Can be obtained with

``````dict_keys(['_xmeans__pointer_data', '_xmeans__clusters', '_xmeans__centers', '_xmeans__kmax', '_xmeans__tolerance', '_xmeans__criterion', '_xmeans__ccore'])
``````

I think you should look at various things such as.

_xmeans__pointer_data

A copy of the data to be clustered.

_xmeans__clusters

A list showing which line of the original data (\ _xmeans__pointer_data) belongs to each cluster.

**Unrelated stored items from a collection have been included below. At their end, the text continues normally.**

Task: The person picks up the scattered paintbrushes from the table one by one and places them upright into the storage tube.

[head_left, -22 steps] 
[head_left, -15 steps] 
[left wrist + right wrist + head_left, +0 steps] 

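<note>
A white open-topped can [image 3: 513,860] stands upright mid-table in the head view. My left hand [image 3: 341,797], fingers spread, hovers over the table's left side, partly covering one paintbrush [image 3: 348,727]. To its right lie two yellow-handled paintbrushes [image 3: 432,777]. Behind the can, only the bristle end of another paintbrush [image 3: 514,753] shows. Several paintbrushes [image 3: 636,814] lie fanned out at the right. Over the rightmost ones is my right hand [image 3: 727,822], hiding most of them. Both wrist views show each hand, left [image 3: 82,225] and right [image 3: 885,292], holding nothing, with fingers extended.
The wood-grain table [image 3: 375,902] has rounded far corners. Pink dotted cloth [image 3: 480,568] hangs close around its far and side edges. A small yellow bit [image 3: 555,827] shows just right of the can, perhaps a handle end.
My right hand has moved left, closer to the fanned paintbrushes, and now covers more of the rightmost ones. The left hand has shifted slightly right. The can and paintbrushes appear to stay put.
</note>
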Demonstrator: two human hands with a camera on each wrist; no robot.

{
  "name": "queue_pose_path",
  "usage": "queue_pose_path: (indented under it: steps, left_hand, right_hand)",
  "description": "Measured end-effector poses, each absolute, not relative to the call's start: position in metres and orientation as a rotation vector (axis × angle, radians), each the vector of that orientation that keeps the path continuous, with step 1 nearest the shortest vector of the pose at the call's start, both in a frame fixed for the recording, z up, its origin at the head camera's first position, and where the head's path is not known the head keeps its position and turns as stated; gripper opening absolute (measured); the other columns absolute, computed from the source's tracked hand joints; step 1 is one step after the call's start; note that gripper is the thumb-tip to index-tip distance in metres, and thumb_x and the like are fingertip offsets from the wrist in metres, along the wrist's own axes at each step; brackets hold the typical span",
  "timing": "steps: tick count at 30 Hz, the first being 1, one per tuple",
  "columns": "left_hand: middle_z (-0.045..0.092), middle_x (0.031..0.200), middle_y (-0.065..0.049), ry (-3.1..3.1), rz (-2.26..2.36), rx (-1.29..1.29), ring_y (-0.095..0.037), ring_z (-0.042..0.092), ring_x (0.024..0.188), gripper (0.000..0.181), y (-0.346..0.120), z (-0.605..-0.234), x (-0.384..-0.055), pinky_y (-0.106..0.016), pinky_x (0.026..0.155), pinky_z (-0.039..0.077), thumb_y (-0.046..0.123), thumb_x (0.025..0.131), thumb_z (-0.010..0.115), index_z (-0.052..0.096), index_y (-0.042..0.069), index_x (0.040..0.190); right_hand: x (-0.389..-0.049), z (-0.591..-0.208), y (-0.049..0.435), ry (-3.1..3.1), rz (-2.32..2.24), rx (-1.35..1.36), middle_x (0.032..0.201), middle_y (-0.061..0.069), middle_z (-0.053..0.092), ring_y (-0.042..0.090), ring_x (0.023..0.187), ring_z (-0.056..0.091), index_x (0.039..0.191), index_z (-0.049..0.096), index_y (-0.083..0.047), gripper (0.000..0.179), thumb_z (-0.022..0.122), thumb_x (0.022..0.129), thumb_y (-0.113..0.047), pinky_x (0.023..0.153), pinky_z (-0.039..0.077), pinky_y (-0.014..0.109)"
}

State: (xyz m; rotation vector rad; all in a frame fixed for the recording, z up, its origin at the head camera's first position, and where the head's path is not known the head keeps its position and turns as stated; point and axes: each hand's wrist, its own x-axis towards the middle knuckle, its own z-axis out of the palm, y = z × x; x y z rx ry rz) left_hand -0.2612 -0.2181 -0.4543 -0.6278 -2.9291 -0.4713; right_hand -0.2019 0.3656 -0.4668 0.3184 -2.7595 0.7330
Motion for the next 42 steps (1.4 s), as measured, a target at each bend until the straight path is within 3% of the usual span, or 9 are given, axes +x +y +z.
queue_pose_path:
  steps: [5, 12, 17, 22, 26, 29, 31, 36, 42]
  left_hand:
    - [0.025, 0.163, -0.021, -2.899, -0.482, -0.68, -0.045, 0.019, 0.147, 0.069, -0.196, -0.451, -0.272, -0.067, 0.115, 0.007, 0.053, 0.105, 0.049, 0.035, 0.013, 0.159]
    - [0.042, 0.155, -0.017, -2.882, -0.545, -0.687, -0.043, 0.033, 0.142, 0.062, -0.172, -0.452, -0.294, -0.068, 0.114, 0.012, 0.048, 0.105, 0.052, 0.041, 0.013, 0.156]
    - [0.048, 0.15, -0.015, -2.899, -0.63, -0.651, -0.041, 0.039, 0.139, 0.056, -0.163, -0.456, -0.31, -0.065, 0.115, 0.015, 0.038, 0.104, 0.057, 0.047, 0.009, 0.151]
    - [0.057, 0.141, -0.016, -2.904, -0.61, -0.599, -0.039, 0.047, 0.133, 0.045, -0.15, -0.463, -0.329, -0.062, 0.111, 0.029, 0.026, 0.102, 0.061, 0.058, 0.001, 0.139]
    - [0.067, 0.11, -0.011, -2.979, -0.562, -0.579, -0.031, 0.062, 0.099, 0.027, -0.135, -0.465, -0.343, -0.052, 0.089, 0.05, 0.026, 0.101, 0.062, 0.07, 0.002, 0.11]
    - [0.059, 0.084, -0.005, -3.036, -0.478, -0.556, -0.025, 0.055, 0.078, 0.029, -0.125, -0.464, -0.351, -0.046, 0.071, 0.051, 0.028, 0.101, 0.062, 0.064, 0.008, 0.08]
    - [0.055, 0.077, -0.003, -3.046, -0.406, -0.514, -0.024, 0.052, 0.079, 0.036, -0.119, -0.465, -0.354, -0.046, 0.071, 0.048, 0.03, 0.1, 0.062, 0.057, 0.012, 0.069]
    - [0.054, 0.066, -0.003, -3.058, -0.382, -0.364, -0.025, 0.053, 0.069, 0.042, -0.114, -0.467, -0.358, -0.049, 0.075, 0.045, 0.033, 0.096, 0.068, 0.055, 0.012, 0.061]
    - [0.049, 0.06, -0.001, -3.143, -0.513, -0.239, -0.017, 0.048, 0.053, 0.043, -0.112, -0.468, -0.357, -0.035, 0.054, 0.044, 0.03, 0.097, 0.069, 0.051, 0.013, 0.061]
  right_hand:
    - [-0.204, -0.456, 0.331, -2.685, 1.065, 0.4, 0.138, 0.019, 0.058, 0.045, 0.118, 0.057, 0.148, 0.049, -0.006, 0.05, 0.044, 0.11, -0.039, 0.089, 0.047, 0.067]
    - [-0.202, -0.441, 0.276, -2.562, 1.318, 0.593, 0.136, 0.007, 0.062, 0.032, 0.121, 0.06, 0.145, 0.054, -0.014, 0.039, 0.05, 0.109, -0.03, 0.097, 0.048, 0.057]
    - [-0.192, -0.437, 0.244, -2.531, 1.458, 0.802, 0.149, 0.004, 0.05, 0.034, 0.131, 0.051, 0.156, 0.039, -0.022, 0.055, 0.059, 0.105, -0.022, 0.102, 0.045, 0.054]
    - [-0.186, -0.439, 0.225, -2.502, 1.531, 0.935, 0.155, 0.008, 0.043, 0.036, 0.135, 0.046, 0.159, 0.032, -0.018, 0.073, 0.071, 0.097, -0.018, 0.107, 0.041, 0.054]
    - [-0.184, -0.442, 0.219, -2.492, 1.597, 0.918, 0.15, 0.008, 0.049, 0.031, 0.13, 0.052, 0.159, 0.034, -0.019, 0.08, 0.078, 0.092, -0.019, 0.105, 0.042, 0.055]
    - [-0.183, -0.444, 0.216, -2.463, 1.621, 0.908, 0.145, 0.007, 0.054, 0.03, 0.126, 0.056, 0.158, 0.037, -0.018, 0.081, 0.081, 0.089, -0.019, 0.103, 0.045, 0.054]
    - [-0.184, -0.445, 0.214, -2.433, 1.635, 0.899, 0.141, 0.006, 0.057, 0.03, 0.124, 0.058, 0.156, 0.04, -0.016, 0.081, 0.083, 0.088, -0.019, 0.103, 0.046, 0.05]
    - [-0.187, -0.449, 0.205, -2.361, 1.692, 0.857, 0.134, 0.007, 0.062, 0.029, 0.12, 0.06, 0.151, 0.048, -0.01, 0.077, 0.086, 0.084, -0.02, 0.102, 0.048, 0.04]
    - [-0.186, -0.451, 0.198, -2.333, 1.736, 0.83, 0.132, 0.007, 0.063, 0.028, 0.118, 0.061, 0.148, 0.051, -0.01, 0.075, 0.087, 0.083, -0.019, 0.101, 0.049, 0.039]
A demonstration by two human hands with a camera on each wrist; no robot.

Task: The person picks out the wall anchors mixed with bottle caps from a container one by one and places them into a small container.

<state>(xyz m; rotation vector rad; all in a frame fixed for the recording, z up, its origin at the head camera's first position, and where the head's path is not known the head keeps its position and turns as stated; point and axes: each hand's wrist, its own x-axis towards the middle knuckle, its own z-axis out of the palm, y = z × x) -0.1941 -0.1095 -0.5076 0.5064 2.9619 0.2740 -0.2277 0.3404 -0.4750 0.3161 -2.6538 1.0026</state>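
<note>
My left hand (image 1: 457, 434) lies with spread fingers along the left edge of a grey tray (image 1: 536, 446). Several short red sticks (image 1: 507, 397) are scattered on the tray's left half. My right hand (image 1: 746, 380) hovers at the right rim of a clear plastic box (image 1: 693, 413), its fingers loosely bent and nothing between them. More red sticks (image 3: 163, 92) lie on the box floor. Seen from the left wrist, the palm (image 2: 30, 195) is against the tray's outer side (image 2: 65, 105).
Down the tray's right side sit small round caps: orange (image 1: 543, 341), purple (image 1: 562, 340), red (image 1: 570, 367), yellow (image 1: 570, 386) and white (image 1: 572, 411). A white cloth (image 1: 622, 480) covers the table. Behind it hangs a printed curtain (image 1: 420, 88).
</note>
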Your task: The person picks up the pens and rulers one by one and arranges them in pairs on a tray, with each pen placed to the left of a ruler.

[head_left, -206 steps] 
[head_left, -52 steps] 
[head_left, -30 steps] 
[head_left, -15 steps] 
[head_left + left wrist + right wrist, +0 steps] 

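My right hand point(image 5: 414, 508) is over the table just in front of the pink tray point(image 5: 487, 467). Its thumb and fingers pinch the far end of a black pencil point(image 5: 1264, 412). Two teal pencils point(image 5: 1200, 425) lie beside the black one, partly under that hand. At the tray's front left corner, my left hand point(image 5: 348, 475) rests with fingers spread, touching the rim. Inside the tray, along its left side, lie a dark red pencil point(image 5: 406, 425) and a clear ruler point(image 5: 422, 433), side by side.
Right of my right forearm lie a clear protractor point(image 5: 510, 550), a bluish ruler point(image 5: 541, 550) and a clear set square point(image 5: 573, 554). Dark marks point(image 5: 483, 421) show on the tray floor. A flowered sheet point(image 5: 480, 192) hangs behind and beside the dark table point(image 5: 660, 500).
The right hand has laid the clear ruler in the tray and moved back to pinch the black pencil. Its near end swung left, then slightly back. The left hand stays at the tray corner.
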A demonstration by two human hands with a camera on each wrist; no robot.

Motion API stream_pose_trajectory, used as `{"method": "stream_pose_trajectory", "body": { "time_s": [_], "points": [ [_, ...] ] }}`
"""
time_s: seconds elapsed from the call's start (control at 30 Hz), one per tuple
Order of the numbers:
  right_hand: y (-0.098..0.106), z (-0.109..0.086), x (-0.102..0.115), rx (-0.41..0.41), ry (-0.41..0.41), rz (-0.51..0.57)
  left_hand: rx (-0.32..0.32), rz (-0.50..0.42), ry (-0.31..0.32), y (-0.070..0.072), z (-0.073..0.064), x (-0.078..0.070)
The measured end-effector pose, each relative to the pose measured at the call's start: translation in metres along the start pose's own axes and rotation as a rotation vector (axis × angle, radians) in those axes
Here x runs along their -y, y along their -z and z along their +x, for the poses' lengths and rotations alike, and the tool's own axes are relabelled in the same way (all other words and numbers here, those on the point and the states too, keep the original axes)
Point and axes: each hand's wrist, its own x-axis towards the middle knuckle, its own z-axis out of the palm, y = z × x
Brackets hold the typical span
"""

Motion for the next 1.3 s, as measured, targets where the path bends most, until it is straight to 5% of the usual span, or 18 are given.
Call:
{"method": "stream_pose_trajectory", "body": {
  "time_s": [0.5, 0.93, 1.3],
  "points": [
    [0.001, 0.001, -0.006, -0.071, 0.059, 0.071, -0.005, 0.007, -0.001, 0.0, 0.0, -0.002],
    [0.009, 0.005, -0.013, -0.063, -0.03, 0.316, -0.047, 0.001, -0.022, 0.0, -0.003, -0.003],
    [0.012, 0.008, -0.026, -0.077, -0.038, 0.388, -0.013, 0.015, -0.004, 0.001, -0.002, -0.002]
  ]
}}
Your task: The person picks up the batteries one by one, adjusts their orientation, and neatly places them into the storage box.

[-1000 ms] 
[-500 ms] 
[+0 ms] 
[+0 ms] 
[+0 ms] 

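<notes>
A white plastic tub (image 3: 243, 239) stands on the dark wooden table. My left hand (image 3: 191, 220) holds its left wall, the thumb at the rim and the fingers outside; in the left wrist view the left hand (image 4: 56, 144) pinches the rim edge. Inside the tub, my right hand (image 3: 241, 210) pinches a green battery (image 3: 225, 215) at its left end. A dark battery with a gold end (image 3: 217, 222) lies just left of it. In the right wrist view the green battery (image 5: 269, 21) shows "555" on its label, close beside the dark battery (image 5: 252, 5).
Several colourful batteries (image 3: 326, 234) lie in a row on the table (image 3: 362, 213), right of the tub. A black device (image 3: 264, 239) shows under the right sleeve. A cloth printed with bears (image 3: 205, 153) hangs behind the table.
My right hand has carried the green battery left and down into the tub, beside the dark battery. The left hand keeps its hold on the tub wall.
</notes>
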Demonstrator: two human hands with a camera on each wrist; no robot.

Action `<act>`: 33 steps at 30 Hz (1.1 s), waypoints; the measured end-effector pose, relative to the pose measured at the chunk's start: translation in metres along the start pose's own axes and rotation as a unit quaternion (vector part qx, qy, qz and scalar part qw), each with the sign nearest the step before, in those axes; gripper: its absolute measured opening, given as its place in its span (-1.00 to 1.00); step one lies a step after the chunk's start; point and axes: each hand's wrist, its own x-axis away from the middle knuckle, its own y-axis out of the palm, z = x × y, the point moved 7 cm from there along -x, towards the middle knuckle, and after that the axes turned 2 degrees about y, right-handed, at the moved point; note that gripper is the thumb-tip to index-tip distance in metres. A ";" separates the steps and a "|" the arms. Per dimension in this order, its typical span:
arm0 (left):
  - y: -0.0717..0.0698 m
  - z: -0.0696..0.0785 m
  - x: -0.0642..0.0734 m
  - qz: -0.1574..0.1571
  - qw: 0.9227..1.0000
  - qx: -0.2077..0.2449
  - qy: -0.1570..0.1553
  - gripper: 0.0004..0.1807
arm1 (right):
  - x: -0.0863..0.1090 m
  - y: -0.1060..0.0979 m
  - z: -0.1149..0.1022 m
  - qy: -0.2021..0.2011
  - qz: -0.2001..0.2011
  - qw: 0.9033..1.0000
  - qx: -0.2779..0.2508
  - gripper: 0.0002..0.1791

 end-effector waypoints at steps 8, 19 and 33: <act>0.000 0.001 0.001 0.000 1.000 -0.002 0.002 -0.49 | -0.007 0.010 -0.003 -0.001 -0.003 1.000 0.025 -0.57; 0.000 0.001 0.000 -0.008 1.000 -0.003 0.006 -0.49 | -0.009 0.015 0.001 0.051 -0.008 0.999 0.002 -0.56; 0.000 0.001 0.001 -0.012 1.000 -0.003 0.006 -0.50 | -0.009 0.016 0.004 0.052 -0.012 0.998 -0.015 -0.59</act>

The number of elements in the list is the same as the number of clusters, each element is also a list, and the number of the line belonging to the cluster is stored.

_xmeans__centers

A list consisting of the coordinates (list) of the centroid of each cluster

_xmeans__kmax

Maximum number of clusters (set value)

_xmeans__tolerance

A constant that defines the stop condition for x-means iteration. The algorithm terminates when the maximum change in the center of gravity of the cluster falls below this constant.

_xmeans__criterion

It is a judgment condition of cluster division. Default: BIC

_xmeans__ccore

This is the setting value for whether to use C ++ code instead of python code.